Harbor registry You can use a Harbor registry in the following cases:
  • In a disconnected environment, as a local image registry where you host the container images downloaded from the NVIDIA NGC catalog.
  • For storing validated ML models.
NSX Edge cluster A cluster of NSX Edge nodes that provides 2-tier north-south routing for the Supervisor and the workloads it runs.

The Tier-0 gateway on the NSX Edge cluster is in active-active mode.

NVIDIA Operators
  • NVIDIA GPU Operator. Automates the management of all NVIDIA software components needed to provision GPU to containers in a Kubernetes cluster. NVIDIA GPU Operator is deployed on a TKG cluster.
  • NVIDIA Network Operator. NVIDIA Network Operator also helps configuring the right Mellanox drivers for containers using virtual functions for high speed networking, RDMA and GPUDirect.

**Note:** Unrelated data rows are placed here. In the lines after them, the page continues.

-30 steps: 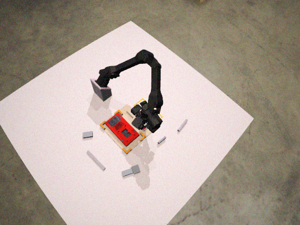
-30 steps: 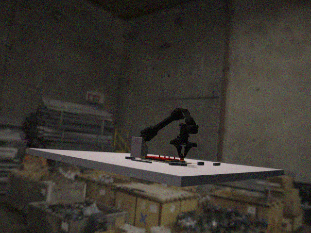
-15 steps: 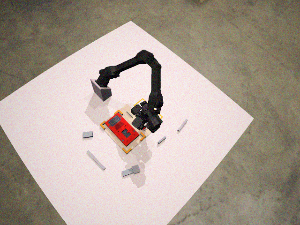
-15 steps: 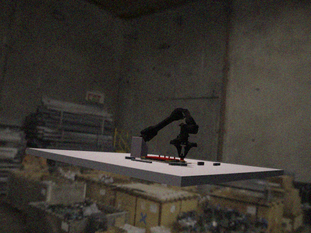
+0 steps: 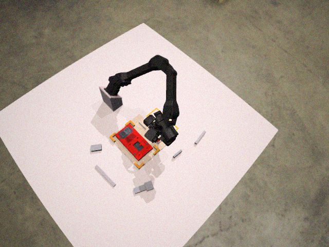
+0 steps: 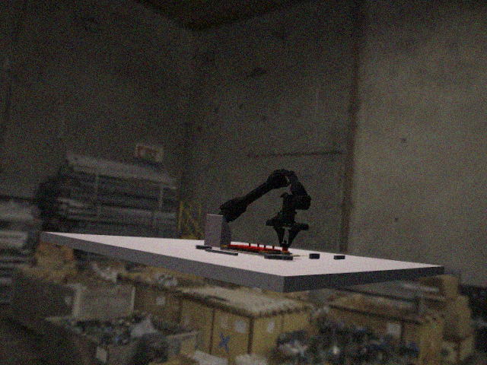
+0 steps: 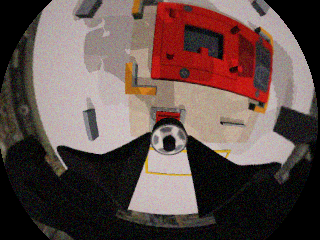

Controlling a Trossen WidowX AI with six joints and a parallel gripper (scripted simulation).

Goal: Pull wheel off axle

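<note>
A dim concrete room with stacked boxes surrounds a white surface carrying the arm and a tan board with a red plate on it. In the wrist view the end effector is clamped on the wheel, a small pale disc with dark spots held between the two dark fingers. The red plate lies at about 1 o'clock from the wheel, and a yellow-outlined marked area shows just below it, at 6 o'clock.

Whether the wheel has cleared the axle is hard to tell — the axle itself is hidden under the wheel, and in the exterior view the end effector hangs very low over the board.

To do this step well, I would lift straight up along the axle's line, without tilting, until the wheel is plainly free — only then move sideways toward the yellow outline. Lower it flat inside the lines, spread the fingers fully, and rise clear of the wheel.
</note>
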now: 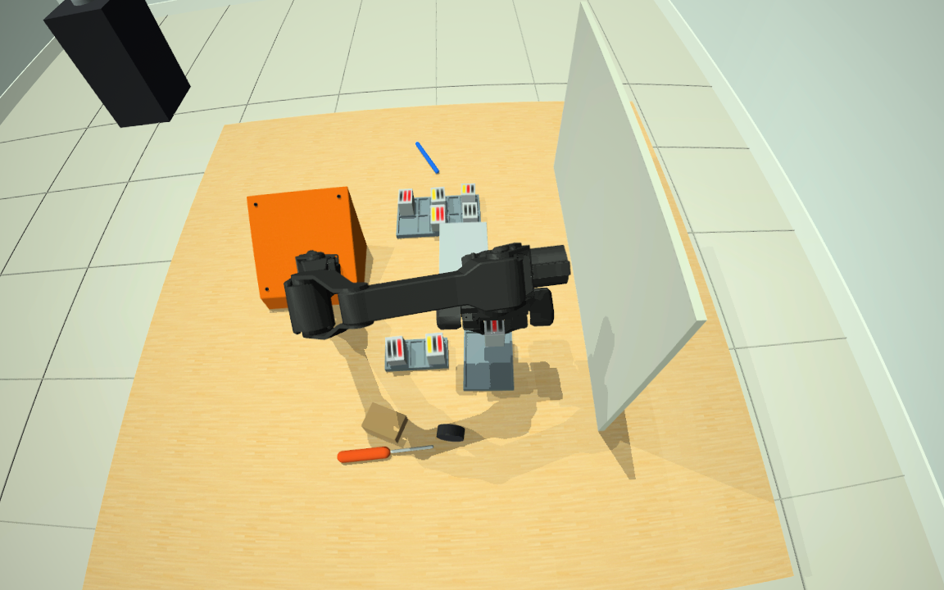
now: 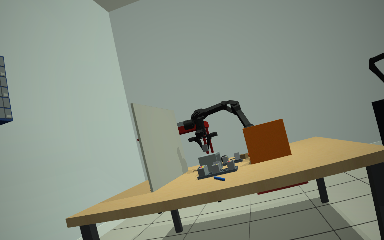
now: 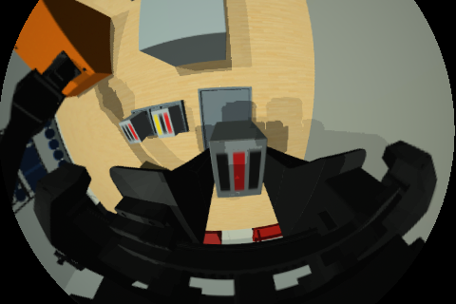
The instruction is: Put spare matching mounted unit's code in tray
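Note:
My gripper [image 1: 493,334] [image 2: 205,146] [image 3: 235,148] is shut on a grey spare block with black, red and black bars. The held spare [image 1: 494,338] [image 2: 204,148] [image 3: 237,145] hangs above the table, overlapping one end of the grey tray [image 1: 477,381] [image 3: 212,104] in the top view. No block shows in the tray's visible part. A two-block rack [image 1: 416,355] stands beside the tray; a larger rack [image 1: 409,226] [image 2: 221,172] holds several striped spares. The orange box [image 1: 299,234] [image 2: 266,141] [image 3: 95,33] may be the mounted unit; I cannot tell. No code shows on it.
A pale grey block [image 1: 463,238] [image 2: 208,160] [image 3: 182,5] stands between the larger rack and the tray. A tall panel [image 1: 614,220] [image 2: 160,143] stands at the right in the top view. A screwdriver [image 1: 363,456], black disc [image 1: 451,433], brown block [image 1: 383,421] and blue stick [image 1: 427,156] [image 2: 219,178] lie about.

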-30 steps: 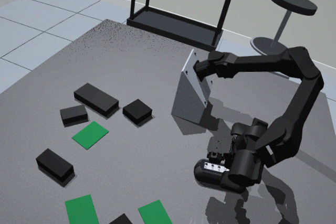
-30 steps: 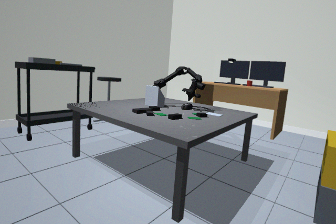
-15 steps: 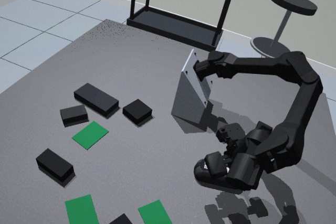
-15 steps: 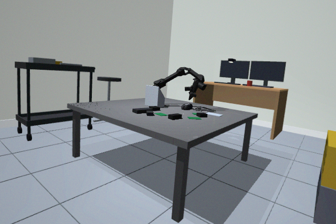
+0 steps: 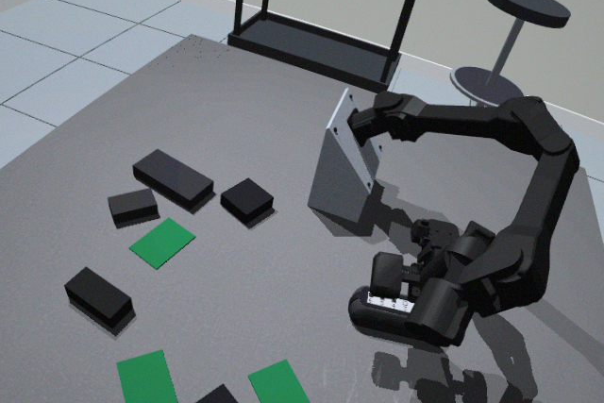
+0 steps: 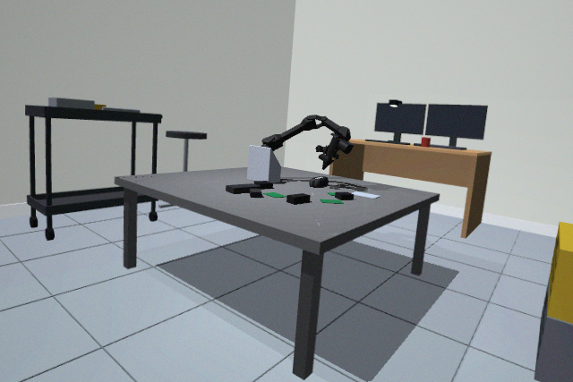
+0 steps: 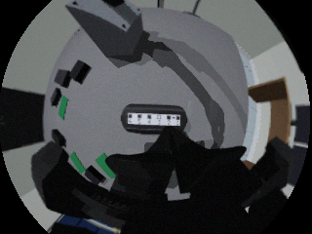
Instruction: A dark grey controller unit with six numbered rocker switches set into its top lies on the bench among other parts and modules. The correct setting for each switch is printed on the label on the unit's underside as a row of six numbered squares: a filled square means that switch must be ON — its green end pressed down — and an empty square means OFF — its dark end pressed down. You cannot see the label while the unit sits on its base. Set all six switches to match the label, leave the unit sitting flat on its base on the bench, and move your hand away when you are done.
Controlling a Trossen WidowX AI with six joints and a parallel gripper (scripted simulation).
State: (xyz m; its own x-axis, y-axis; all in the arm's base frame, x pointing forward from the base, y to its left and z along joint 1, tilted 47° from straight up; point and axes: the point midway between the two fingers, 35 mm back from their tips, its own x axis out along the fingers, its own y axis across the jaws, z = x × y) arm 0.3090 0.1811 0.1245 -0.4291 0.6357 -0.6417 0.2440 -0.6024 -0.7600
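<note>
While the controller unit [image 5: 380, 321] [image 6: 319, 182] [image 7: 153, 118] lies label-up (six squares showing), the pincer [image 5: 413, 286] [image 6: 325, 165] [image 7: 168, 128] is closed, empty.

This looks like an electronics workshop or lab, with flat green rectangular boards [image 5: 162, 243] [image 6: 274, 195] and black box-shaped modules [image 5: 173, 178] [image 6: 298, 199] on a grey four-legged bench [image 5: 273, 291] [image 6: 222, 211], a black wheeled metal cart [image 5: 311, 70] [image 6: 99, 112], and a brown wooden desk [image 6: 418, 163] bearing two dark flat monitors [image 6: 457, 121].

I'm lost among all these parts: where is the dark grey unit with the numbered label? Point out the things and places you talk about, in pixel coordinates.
In the top view, the dark grey rounded unit [image 5: 377, 316] [image 6: 319, 182] [image 7: 154, 129] lies lower right, beneath the black gripper [image 7: 168, 128].
</note>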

    Network Operator works together with the GPU Operator to enable GPUDirect RDMA on compatible systems.

    NVIDIA Network Operator is deployed on a TKG cluster.

Vector database
  • A PostgreSQL database that has the pgvector extension enabled so that you can use it in Retrieval Augmented Generation (RAG) AI workloads.
  • A Milvus database as a reference sample.
  • NVIDIA Licensing Portal
  • NVIDIA Delegated License Service (DLS)
You use the NVIDIA Licensing Portal to generate a client configuration token to assign a license to the guest vGPU driver in the deep learning virtual machine and the GPU Operators on TKG clusters.

In a disconnected environment or to have your workloads getting license information without using an Internet connection, you host the NVIDIA licenses locally on a Delegated License Service (DLS) appliance.

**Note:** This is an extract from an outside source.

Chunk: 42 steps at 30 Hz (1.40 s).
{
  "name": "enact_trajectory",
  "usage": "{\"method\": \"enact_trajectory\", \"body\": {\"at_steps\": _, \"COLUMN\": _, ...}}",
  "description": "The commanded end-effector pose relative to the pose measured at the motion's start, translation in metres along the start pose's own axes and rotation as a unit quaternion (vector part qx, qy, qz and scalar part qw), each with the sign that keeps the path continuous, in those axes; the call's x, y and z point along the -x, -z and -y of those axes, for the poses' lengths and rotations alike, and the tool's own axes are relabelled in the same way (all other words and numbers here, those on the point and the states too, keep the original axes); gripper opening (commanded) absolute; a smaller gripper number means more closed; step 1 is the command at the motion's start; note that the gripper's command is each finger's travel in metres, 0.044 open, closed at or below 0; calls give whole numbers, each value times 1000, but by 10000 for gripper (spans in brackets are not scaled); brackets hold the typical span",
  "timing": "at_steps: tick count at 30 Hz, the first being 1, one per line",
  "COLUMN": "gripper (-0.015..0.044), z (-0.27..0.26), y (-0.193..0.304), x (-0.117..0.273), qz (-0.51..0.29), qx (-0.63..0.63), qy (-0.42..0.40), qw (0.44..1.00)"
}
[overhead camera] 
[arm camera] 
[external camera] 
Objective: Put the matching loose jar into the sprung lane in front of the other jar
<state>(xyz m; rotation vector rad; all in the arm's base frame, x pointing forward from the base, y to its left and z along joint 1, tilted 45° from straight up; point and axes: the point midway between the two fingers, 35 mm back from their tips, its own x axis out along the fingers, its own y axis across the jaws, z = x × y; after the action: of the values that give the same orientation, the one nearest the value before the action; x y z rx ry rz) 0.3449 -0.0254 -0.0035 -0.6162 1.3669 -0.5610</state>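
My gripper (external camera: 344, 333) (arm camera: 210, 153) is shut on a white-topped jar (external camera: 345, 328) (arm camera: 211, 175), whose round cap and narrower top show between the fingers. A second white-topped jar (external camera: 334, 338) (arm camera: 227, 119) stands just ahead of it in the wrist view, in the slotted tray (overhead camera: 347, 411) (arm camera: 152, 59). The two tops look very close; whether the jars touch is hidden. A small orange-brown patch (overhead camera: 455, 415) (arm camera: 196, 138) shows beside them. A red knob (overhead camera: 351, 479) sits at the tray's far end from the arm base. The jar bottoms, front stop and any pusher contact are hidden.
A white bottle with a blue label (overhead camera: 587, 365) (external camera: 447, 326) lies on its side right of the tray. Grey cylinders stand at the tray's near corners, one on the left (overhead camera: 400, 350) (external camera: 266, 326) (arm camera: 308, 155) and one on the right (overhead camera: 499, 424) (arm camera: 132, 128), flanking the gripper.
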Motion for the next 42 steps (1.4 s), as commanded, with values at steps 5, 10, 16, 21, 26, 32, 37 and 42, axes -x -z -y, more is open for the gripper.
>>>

Content library Content libraries store the images for the deep learning virtual machines and for the Tanzu Kubernetes releases. You use these images for AI workload deployment within the VMware Private AI Foundation with NVIDIA environment. In a connected environment, content libraries pull their content from VMware managed public content libraries. In a disconnected environment, you must upload the required images manually or pull them from an internal content library mirror server.
NVIDIA GPU Cloud (NGC) catalog A portal for GPU-optimized containers for AI, and machine learning that are tested and ready to run on supported NVIDIA GPUs on premises on top of VMware Private AI Foundation with NVIDIA.

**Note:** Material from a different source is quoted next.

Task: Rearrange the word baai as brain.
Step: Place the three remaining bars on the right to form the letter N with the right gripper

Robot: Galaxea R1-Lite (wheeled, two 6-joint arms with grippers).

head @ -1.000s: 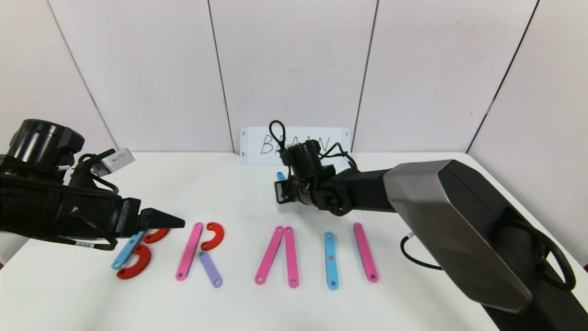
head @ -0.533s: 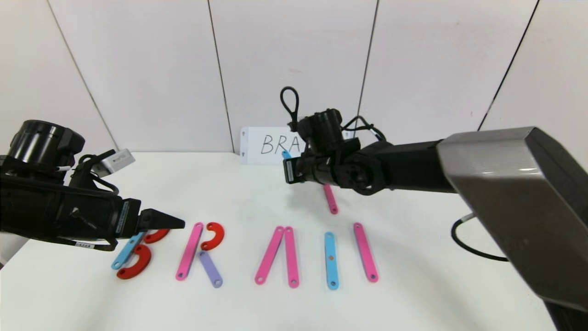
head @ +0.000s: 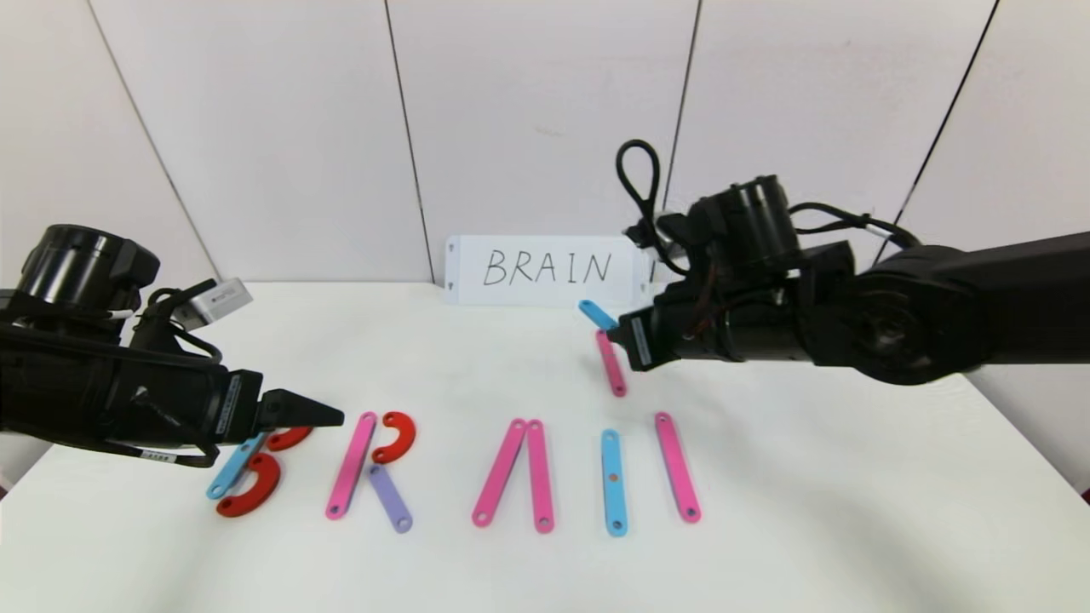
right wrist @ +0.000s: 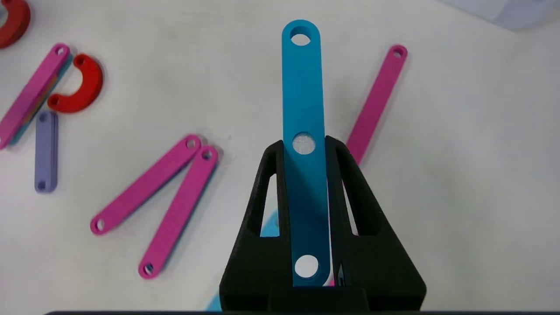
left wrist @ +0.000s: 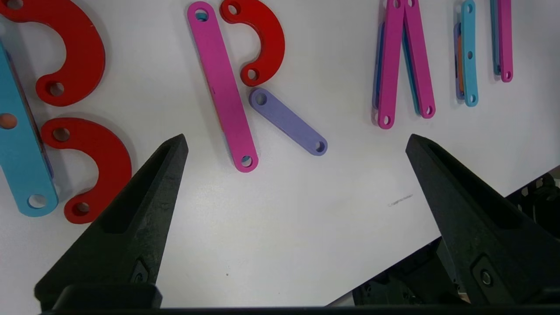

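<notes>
While the right tool (head: 626, 340) grips a blue strip (right wrist: 304, 144) at center right of the head view, above the tabletop (head: 851, 511), a loose pink strip (head: 611, 364) lies below it. It has swung right, uncovering the card (head: 545, 269). Left tool (head: 328, 416), spread wide, hovers lower left over the letters (head: 511, 472).

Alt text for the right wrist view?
The right pincer is shut on a blue strip held above the white table. Below lie a loose pink strip, two pink strips meeting at one end, and a red curve.
</notes>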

As a cloud administrator, you use the management components in VMware Cloud Foundation in the following way:

Table 2. Management Components in VMware Private AI Foundation with NVIDIA
Management Component Description
Management vCenter Server Manage the ESXi hosts that are running the management components of the SDDC and support integration with other solutions for monitoring and management of the virtual infrastructure.
Management NSX Manager Provide networking services to the management workloads in VMware Cloud Foundation.
SDDC Manager
  • Deploy a GPU-enabled VI workload domain that is based on vSphere Lifecycle Manager images and add clusters to it.
  • Deploy an NSX Edge cluster in VI workload domains for use by Supervisor instances and in the management domain for the VMware Aria Suite components of VMware Private AI Foundation with NVIDIA.
  • Deploy a VMware Aria Suite Lifecycle instance which is integrated with the SDDC Manager repository.
VI Workload Domain vCenter Server Enable and configure a Supervisor.
VI Workload Domain NSX Manager SDDC Manager uses this NSX Manager to deploy and update NSX Edge clusters.
NSX Edge Cluster (AVN) Place the VMware Aria Suite components on a pre-defined configuration of NSX segments, called application virtual networks (AVNs), for dynamic routing and load balancing.
VMware Aria Suite Lifecycle Deploy and update VMware Aria Automation and VMware Aria Operations.
VMware Aria Automation Add self-service catalog items for deploying AI workloads for DevOps engineers, data scientists, and MLOps engineers.
VMware Aria Operations Monitor the GPU consumption in the GPU-enabled workload domains.
VMware Data Services Manager Create vector databases, such as a PostgreSQL database with pgvector extension.